* About this task:
Copy down the listing below exactly, please, including every line.

* Collected material:
◆ ◆ ◆ ◆ ◆

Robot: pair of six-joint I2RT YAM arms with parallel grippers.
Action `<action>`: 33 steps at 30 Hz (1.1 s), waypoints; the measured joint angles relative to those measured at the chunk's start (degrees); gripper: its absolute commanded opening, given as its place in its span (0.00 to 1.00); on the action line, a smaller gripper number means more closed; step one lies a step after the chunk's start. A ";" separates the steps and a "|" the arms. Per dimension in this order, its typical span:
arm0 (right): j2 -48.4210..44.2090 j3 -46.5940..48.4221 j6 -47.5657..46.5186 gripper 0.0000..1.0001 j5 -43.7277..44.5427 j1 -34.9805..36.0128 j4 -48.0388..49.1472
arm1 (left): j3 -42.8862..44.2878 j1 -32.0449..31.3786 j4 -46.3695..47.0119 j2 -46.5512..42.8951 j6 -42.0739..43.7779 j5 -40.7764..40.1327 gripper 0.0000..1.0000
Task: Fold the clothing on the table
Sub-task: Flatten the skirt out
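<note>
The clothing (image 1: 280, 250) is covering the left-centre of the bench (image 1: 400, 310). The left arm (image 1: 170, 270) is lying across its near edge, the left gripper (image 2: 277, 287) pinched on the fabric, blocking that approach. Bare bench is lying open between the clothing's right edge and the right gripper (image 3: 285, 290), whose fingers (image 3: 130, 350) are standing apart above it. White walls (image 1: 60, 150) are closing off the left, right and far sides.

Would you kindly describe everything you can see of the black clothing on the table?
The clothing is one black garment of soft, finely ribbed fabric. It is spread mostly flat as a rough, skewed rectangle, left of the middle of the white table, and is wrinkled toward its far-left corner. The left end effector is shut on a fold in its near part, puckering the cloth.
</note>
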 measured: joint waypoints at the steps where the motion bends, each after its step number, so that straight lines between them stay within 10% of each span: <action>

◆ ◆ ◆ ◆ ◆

* Output for this exercise:
Robot: pair of six-joint I2RT YAM arms with parallel grippers.
Action `<action>`: 33 steps at 30 Hz (1.1 s), waypoints; the measured joint angles relative to those measured at the chunk's start (degrees); gripper: its absolute commanded opening, given as its place in its span (0.00 to 1.00); on the action line, a smaller gripper number means more closed; step one lies a step after the chunk's start. A ";" separates the steps and a "|" the arms. Per dimension in this order, its typical span:
arm0 (right): j2 -48.4210..44.2090 j3 -46.5940..48.4221 j6 -47.5657..46.5186 gripper 0.0000..1.0001 j5 -43.7277..44.5427 j1 -34.9805..36.0128 j4 -48.0388..49.1472
arm1 (left): j3 -42.8862..44.2878 j1 -32.0449..31.3786 j4 -46.3695..47.0119 j2 -46.5512..42.8951 j6 -42.0739..43.7779 j5 -40.7764..40.1327 gripper 0.0000..1.0000
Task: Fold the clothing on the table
Sub-task: Flatten the skirt out
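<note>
The clothing (image 1: 280, 250) is covering the left-centre of the bench (image 1: 400, 310). The left arm (image 1: 170, 270) is lying across its near edge, the left gripper (image 2: 277, 287) pinched on the fabric, blocking that approach. Bare bench is lying open between the clothing's right edge and the right gripper (image 3: 285, 290), whose fingers (image 3: 130, 350) are standing apart above it. White walls (image 1: 60, 150) are closing off the left, right and far sides.

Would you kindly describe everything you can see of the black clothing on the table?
The clothing is one black garment of soft, finely ribbed fabric. It is spread mostly flat as a rough, skewed rectangle, left of the middle of the white table, and is wrinkled toward its far-left corner. The left end effector is shut on a fold in its near part, puckering the cloth.
</note>
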 measured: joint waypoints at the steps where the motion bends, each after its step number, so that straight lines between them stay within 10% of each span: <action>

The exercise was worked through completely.